- [Work item]
Write out the entries below once more, exactly.

BEGIN Exercise inputs

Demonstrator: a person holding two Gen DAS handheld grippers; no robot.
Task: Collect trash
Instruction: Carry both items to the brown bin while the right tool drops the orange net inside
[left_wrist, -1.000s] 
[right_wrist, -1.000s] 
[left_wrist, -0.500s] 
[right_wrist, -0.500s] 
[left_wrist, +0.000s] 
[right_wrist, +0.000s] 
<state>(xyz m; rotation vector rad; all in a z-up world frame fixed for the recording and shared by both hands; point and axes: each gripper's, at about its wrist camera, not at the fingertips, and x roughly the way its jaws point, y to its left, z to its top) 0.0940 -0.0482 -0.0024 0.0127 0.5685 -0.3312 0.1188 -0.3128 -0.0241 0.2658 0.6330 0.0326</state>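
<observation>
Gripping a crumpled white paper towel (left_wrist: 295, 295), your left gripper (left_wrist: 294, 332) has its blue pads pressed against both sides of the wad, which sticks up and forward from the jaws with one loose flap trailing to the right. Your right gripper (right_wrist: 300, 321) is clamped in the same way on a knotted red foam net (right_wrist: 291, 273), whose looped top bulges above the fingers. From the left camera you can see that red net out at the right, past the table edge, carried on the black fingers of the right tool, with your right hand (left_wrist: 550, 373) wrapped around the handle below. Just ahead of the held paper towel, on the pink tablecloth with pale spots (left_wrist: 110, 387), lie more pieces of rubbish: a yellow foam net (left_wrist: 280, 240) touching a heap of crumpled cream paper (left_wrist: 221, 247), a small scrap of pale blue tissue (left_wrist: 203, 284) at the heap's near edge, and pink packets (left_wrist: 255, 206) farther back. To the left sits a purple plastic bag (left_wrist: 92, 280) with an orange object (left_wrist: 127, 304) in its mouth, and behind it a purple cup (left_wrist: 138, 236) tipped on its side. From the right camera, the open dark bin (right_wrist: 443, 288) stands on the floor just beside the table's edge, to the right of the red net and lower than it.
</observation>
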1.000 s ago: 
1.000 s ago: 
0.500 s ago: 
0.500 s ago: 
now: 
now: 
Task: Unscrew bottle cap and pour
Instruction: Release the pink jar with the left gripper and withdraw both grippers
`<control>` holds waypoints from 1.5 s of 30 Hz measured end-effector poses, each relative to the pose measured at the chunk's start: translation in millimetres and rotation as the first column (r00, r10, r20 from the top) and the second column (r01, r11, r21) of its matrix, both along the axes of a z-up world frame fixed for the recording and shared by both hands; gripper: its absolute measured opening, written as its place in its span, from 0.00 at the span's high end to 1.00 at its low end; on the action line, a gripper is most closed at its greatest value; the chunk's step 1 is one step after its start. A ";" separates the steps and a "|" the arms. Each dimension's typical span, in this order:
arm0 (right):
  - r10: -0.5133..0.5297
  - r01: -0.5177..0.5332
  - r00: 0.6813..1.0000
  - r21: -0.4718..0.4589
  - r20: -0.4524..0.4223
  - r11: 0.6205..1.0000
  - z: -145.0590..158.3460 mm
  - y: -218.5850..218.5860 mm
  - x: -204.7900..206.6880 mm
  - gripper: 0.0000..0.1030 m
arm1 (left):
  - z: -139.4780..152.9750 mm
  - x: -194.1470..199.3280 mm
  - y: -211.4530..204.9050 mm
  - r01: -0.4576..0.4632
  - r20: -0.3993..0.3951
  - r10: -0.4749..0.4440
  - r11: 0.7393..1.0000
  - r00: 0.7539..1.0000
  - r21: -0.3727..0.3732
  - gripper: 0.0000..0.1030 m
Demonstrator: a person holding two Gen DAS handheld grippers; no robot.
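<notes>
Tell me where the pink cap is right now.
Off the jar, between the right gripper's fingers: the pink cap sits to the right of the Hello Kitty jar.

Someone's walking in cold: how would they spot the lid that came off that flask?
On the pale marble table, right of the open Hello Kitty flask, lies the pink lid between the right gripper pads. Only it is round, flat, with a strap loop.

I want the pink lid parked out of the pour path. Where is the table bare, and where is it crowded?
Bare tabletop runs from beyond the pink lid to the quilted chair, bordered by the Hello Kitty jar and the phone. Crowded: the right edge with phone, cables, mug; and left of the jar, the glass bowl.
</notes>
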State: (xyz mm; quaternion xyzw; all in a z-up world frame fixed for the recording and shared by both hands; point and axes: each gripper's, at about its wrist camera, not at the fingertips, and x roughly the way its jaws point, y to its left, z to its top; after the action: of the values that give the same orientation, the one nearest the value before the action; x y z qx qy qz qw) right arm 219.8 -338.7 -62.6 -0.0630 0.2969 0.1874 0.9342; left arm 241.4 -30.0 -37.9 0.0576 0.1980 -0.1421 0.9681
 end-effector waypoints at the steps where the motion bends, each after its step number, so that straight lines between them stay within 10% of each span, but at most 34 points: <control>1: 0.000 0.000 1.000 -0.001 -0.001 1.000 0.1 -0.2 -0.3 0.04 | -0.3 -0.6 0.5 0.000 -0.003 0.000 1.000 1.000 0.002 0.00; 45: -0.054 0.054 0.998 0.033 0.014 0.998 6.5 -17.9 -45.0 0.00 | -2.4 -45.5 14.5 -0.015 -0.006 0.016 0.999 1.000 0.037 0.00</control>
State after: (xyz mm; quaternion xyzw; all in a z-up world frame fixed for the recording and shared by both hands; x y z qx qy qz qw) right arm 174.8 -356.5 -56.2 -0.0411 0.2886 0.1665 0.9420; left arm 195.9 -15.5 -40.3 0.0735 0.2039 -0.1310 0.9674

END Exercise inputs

- [Answer to this exercise]
Demonstrator: a person holding two Gen DAS handheld grippers; no robot.
Task: Collect trash
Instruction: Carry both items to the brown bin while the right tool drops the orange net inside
[left_wrist, -1.000s] 
[right_wrist, -1.000s] 
[left_wrist, -0.500s] 
[right_wrist, -0.500s] 
[left_wrist, +0.000s] 
[right_wrist, +0.000s] 
<state>(xyz m; rotation vector rad; all in a z-up world frame fixed for the recording and shared by both hands; point and axes: each gripper's, at about its wrist camera, not at the fingertips, and x roughly the way its jaws point, y to its left, z to its top) 0.0940 -0.0482 -0.0024 0.0127 0.5685 -0.3312 0.1188 -0.3128 -0.0241 0.2658 0.6330 0.0326</state>
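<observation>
Gripping a crumpled white paper towel (left_wrist: 295, 295), your left gripper (left_wrist: 294, 332) has its blue pads pressed against both sides of the wad, which sticks up and forward from the jaws with one loose flap trailing to the right. Your right gripper (right_wrist: 300, 321) is clamped in the same way on a knotted red foam net (right_wrist: 291, 273), whose looped top bulges above the fingers. From the left camera you can see that red net out at the right, past the table edge, carried on the black fingers of the right tool, with your right hand (left_wrist: 550, 373) wrapped around the handle below. Just ahead of the held paper towel, on the pink tablecloth with pale spots (left_wrist: 110, 387), lie more pieces of rubbish: a yellow foam net (left_wrist: 280, 240) touching a heap of crumpled cream paper (left_wrist: 221, 247), a small scrap of pale blue tissue (left_wrist: 203, 284) at the heap's near edge, and pink packets (left_wrist: 255, 206) farther back. To the left sits a purple plastic bag (left_wrist: 92, 280) with an orange object (left_wrist: 127, 304) in its mouth, and behind it a purple cup (left_wrist: 138, 236) tipped on its side. From the right camera, the open dark bin (right_wrist: 443, 288) stands on the floor just beside the table's edge, to the right of the red net and lower than it.
</observation>
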1.000 s ago: 
1.000 s ago: 
0.500 s ago: 
0.500 s ago: 
now: 
now: 
Task: Unscrew bottle cap and pour
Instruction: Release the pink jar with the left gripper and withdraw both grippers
`<control>` holds waypoints from 1.5 s of 30 Hz measured end-effector poses, each relative to the pose measured at the chunk's start: translation in millimetres and rotation as the first column (r00, r10, r20 from the top) and the second column (r01, r11, r21) of its matrix, both along the axes of a z-up world frame fixed for the recording and shared by both hands; gripper: its absolute measured opening, written as its place in its span, from 0.00 at the span's high end to 1.00 at its low end; on the action line, a gripper is most closed at its greatest value; the chunk's step 1 is one step after its start. A ";" separates the steps and a "|" the arms. Each dimension's typical span, in this order:
arm0 (right):
  - r10: -0.5133..0.5297
  - r01: -0.5177..0.5332
  - r00: 0.6813..1.0000
  - r21: -0.4718..0.4589
  - r20: -0.4524..0.4223
  - r11: 0.6205..1.0000
  - z: -145.0590..158.3460 mm
  - y: -218.5850..218.5860 mm
  - x: -204.7900..206.6880 mm
  - gripper: 0.0000..0.1030 m
arm1 (left):
  - z: -139.4780..152.9750 mm
  - x: -194.1470..199.3280 mm
  - y: -211.4530..204.9050 mm
  - r01: -0.4576..0.4632
  - r20: -0.3993..0.3951
  - r10: -0.4749..0.4440
  - r11: 0.7393..1.0000
  - r00: 0.7539..1.0000
  - r21: -0.3727..0.3732
  - gripper: 0.0000..0.1030 m
Demonstrator: a person holding two Gen DAS handheld grippers; no robot.
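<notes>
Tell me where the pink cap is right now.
Off the jar, between the right gripper's fingers: the pink cap sits to the right of the Hello Kitty jar.

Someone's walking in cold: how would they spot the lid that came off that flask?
On the pale marble table, right of the open Hello Kitty flask, lies the pink lid between the right gripper pads. Only it is round, flat, with a strap loop.

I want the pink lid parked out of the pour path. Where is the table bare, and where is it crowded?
Bare tabletop runs from beyond the pink lid to the quilted chair, bordered by the Hello Kitty jar and the phone. Crowded: the right edge with phone, cables, mug; and left of the jar, the glass bowl.
</notes>
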State: (xyz mm; quaternion xyzw; all in a z-up world frame fixed for the recording and shared by both hands; point and axes: each gripper's, at about its wrist camera, not at the fingertips, and x roughly the way its jaws point, y to its left, z to its top; after the action: of the values that give the same orientation, the one nearest the value before the action; x y z qx qy qz qw) right arm 219.8 -338.7 -62.6 -0.0630 0.2969 0.1874 0.9342; left arm 241.4 -30.0 -37.9 0.0576 0.1980 -0.1421 0.9681
 end-effector waypoints at the steps where the motion bends, each after its step number, so that straight lines between them stay within 10% of each span, but at most 34 points: <control>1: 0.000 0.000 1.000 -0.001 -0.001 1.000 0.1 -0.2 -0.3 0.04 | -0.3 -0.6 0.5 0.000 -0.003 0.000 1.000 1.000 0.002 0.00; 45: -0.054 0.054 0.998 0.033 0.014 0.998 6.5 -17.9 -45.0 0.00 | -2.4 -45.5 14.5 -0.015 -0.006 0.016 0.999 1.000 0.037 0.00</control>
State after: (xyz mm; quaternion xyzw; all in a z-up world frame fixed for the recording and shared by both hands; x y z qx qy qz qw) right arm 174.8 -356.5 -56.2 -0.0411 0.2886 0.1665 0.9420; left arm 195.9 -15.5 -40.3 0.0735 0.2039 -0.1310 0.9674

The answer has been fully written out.